WHAT YOU HAVE TO DO
Please return the listing exactly, line for line.

SUPPLIED MATERIAL
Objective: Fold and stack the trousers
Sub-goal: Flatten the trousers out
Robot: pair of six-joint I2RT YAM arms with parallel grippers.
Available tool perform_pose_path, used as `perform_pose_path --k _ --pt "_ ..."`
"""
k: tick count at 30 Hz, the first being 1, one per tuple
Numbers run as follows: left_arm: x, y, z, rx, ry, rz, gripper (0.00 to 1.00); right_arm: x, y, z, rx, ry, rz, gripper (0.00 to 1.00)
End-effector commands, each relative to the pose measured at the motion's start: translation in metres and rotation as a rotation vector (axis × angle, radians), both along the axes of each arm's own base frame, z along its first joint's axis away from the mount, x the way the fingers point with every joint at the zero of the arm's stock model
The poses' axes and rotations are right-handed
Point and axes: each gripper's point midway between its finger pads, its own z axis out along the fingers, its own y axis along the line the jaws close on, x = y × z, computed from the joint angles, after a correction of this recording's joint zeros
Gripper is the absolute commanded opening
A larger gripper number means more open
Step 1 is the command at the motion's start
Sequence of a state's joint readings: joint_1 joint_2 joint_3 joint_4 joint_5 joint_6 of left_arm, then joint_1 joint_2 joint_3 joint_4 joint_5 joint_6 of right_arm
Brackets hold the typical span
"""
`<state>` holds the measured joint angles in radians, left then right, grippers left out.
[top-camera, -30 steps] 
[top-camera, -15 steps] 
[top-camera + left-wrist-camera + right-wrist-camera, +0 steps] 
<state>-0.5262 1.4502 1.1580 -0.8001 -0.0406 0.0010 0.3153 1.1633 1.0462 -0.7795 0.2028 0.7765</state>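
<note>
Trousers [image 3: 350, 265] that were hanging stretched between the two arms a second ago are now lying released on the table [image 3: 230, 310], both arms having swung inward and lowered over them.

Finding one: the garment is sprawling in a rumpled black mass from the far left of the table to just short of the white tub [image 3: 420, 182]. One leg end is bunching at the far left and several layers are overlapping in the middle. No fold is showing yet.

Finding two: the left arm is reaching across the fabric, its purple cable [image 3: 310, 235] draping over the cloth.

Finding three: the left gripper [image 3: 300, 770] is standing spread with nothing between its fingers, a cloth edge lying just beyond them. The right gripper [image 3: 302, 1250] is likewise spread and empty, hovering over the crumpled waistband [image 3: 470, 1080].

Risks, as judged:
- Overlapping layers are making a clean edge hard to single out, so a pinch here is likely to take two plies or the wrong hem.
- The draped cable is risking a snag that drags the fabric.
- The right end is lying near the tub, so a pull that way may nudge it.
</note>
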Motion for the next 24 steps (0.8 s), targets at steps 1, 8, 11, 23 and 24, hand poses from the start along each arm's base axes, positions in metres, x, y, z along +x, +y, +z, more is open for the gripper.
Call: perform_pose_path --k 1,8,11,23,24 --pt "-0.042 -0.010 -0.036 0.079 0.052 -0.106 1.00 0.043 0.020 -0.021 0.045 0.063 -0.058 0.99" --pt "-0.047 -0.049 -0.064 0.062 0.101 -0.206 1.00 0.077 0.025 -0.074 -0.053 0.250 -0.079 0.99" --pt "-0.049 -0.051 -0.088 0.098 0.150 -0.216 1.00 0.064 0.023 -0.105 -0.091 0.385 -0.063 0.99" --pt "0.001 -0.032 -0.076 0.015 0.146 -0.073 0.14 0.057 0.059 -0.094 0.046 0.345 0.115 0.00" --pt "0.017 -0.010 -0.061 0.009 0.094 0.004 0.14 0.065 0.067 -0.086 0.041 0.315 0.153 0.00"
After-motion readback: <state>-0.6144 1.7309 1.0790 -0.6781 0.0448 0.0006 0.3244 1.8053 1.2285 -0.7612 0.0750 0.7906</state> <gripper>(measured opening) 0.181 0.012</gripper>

OUTPUT BELOW
Objective: Fold and stack the trousers
Sub-goal: Flatten the trousers out
Robot: pair of six-joint I2RT YAM arms with parallel grippers.
Available tool perform_pose_path, used as `perform_pose_path --k _ --pt "_ ..."`
"""
k: tick count at 30 Hz, the first being 1, one per tuple
Numbers run as follows: left_arm: x, y, z, rx, ry, rz, gripper (0.00 to 1.00); right_arm: x, y, z, rx, ry, rz, gripper (0.00 to 1.00)
End-effector commands, each relative to the pose measured at the motion's start: translation in metres and rotation as a rotation vector (axis × angle, radians), both along the axes of each arm's own base frame, z along its first joint's axis away from the mount, x the way the fingers point with every joint at the zero of the arm's stock model
The poses' axes and rotations are right-handed
Point and axes: each gripper's point midway between its finger pads, its own z axis out along the fingers, its own y axis along the line the jaws close on, x = y × z, computed from the joint angles, after a correction of this recording's joint zeros
Gripper is the absolute commanded opening
A larger gripper number means more open
Step 1 is the command at the motion's start
Sequence of a state's joint readings: joint_1 joint_2 joint_3 joint_4 joint_5 joint_6 of left_arm, then joint_1 joint_2 joint_3 joint_4 joint_5 joint_6 of right_arm
Brackets hold the typical span
"""
`<state>` holds the measured joint angles in radians, left then right, grippers left out.
[top-camera, -30 steps] 
[top-camera, -15 steps] 
[top-camera + left-wrist-camera + right-wrist-camera, +0 steps] 
<state>-0.5262 1.4502 1.1580 -0.8001 -0.0406 0.0010 0.3153 1.1633 1.0462 -0.7795 0.2028 0.7765</state>
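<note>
Trousers [image 3: 350, 265] that were hanging stretched between the two arms a second ago are now lying released on the table [image 3: 230, 310], both arms having swung inward and lowered over them.

Finding one: the garment is sprawling in a rumpled black mass from the far left of the table to just short of the white tub [image 3: 420, 182]. One leg end is bunching at the far left and several layers are overlapping in the middle. No fold is showing yet.

Finding two: the left arm is reaching across the fabric, its purple cable [image 3: 310, 235] draping over the cloth.

Finding three: the left gripper [image 3: 300, 770] is standing spread with nothing between its fingers, a cloth edge lying just beyond them. The right gripper [image 3: 302, 1250] is likewise spread and empty, hovering over the crumpled waistband [image 3: 470, 1080].

Risks, as judged:
- Overlapping layers are making a clean edge hard to single out, so a pinch here is likely to take two plies or the wrong hem.
- The draped cable is risking a snag that drags the fabric.
- The right end is lying near the tub, so a pull that way may nudge it.
</note>
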Motion for the next 24 steps (0.8 s), targets at steps 1, 8, 11, 23 and 24, hand poses from the start along each arm's base axes, positions in metres, x, y, z along +x, +y, +z, more is open for the gripper.
Call: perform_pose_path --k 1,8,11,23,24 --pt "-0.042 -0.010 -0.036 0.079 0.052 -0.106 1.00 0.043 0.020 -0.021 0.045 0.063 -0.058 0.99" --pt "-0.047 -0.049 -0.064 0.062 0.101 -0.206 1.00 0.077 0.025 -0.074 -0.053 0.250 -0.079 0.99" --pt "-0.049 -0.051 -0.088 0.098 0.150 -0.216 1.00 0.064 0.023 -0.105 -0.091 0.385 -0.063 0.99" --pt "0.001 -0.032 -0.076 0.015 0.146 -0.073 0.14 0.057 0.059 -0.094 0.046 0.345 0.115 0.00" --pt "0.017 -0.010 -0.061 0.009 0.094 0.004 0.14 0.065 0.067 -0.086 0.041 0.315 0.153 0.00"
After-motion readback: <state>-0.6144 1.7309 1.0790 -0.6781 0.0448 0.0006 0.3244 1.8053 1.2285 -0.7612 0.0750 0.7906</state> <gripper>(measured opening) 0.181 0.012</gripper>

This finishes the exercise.